Given a ray (Origin(x,y) and Direction(x,y)) and a circle (Center(x,y) and Radius) determine if the ray intersects the circle (touches one or two points in the circle).
I've followed this solution (both geometic and analityc) but I can't get it to work on my python code. Anyone can see my mistake?
The code is the following:
def dot(x1, y1, x2, y2):
return (x1*x2) + (y1*y2)
def intersects(x, y, vx, vy, cx, cy, r):
# r is radius, x and y are the ray origin, vx and vy are the ray direction and cx and cy are the circle center
dirx = vx-x
diry = vy-y
Lx = cx - x
Ly = cy - y
tca = dot(Lx,Ly,dirx,diry)
if tca < 0:
return False
Lsq = dot(Lx,Ly,Lx,Ly)
tcasq = tca*tca
dsq = Lsq - tcasq
rsq = r*r
if dsq>rsq:
return False
thc = math.sqrt(rsq-dsq)
t0 = tca - thc
t1 = tca + thc
if t0 < 0:
t0 = t1
if t0 < 0:
return False
return True
I would suggest using this more simple approach rather than the one you're using.

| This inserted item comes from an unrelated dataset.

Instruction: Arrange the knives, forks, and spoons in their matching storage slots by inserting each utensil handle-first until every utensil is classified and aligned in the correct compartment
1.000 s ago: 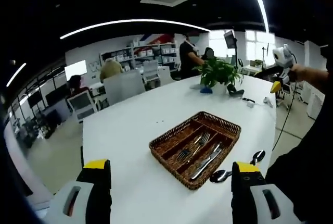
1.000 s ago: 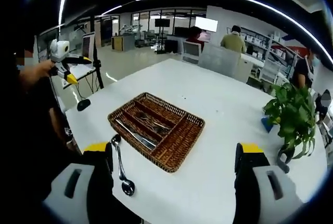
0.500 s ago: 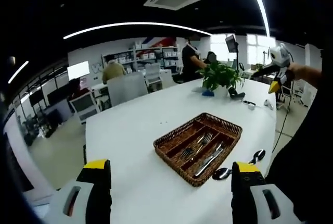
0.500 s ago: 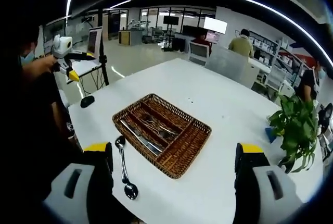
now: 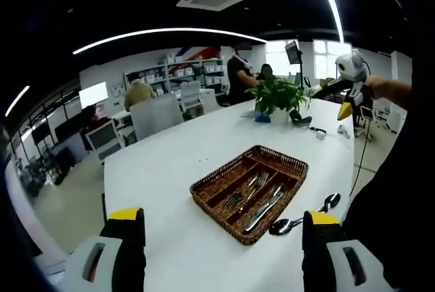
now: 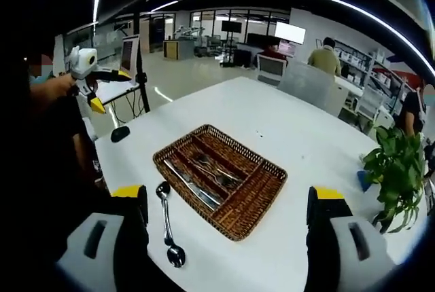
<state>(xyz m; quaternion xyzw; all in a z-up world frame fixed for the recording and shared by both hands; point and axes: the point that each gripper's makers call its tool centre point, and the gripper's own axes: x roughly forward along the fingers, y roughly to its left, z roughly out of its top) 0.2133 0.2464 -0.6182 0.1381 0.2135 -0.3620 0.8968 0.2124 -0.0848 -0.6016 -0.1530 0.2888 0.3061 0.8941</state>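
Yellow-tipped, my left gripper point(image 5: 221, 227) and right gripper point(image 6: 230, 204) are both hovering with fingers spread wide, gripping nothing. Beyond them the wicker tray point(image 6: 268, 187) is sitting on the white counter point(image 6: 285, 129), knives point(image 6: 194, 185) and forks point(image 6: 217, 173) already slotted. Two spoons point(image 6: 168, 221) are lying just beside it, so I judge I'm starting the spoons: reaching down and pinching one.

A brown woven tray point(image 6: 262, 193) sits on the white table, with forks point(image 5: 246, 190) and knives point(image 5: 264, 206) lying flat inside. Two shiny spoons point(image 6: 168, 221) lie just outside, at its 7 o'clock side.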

You can do this by trying to analytically find the minimum distance between the points on the line and the centre of the circle.

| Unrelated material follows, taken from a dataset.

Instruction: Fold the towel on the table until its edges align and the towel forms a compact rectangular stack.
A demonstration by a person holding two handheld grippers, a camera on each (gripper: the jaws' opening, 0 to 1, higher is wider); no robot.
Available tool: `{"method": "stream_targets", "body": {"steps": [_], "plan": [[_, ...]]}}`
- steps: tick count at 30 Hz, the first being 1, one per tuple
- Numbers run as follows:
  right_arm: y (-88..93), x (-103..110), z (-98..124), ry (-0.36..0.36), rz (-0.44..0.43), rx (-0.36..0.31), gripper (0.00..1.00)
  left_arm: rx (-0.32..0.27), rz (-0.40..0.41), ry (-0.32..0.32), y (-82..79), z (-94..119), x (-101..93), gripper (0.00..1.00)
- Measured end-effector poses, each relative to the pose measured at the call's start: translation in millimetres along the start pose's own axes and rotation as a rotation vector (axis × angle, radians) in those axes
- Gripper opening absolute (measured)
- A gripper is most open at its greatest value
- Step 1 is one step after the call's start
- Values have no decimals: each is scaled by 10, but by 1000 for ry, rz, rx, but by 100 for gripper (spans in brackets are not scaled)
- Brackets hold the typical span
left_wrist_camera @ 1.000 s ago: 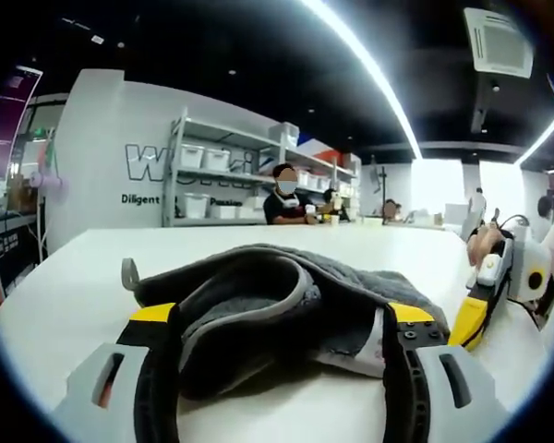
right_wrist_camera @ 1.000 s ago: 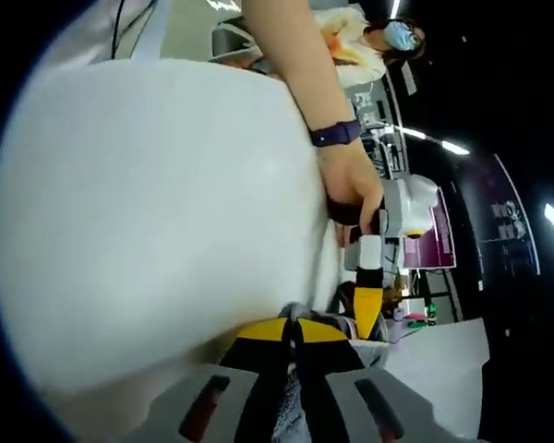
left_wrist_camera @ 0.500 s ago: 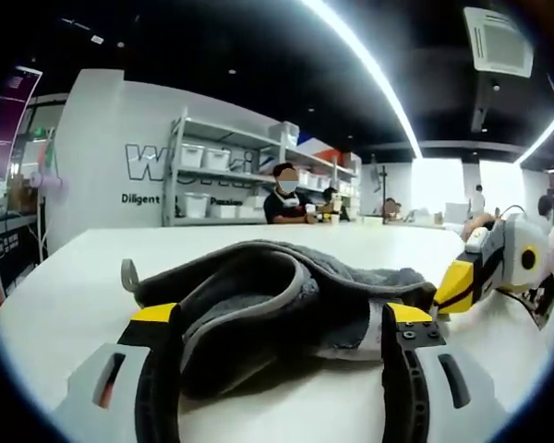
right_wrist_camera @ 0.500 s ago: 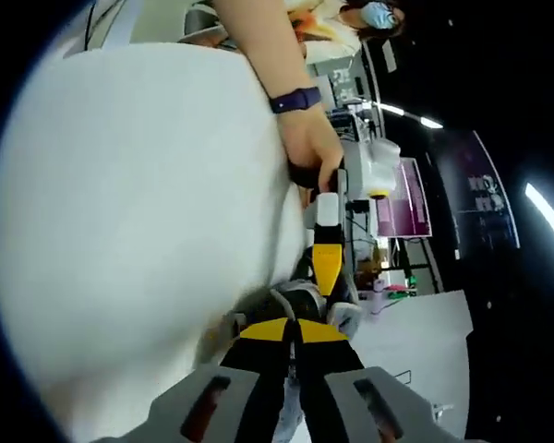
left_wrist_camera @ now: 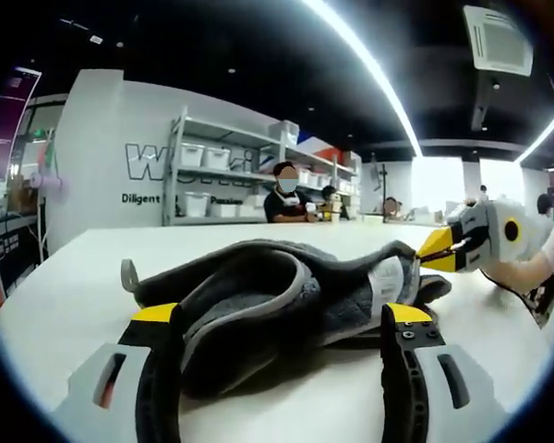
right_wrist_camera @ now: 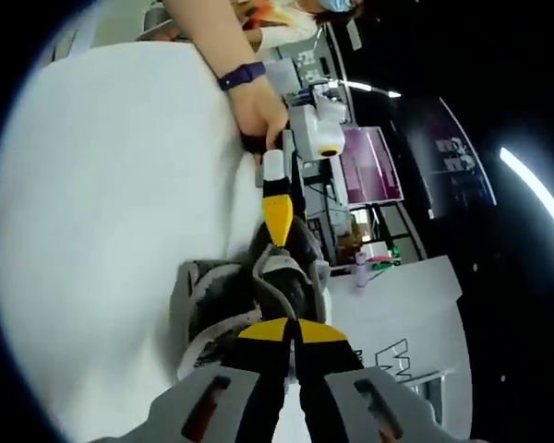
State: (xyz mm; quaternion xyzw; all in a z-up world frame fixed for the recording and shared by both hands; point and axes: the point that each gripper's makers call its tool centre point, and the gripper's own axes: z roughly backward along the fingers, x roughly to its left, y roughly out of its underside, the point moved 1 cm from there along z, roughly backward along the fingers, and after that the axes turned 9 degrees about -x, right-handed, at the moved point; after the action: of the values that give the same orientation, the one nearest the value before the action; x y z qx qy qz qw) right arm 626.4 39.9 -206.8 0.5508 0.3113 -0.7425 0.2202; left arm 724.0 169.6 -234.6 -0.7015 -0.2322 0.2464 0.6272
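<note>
A dark grey towel [left_wrist_camera: 258,295] with a lighter hem lies bunched on the white table [left_wrist_camera: 65,295]. My left gripper [left_wrist_camera: 279,318] stands open, its yellow-tipped jaws wide apart on either side of the towel's near fold. My right gripper [left_wrist_camera: 425,257] comes in from the right, shut on the towel's corner by a white label [left_wrist_camera: 386,279] and holding it above the table. In the right gripper view, my right gripper [right_wrist_camera: 292,332] is shut on the towel [right_wrist_camera: 258,291], and the left gripper [right_wrist_camera: 279,242] rests at the towel's far side, held by a hand [right_wrist_camera: 258,120].
Bare table [right_wrist_camera: 102,231] spreads to the left of the towel in the right gripper view. Behind the table stand shelves [left_wrist_camera: 212,175] with white bins, and people sit at a counter [left_wrist_camera: 286,198]. A purple wristband [right_wrist_camera: 242,74] is on the arm.
My right gripper has risen from the table at the right and moved left, lifting the towel's labelled corner over the pile. The left gripper has stayed put and open.
</note>
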Motion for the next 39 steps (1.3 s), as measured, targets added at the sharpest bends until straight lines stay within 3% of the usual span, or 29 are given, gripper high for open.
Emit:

Define the variable $\lambda$ by:
$$ \lambda = - \dfrac{(x-c_x)v_x + (y-c_y)v_y}{v_x^2 + v_y^2} $$
Now use lambda to calculate the variable below:
$$ r^* = \sqrt{(x + \lambda v_x - c_x)^2 + (y + \lambda v_y - c_y)^2} $$
$r^{*}$ is the minimum distance between the "ray" and the centre of the circle. Clearly if $r^* > r$, the line and the circle do not intersect.(You can derive the relation I provided for $\lambda$ by differentiating this equation and setting it to $0$.) Otherwise they intersect. If $r^* < r$ they intersect at two points. Since you're using Python the chances of $r^* = r$ is really low because of rounding errors, so the downside to this method is you likely won't be able to tell if the line is exactly tangent to the circle or not.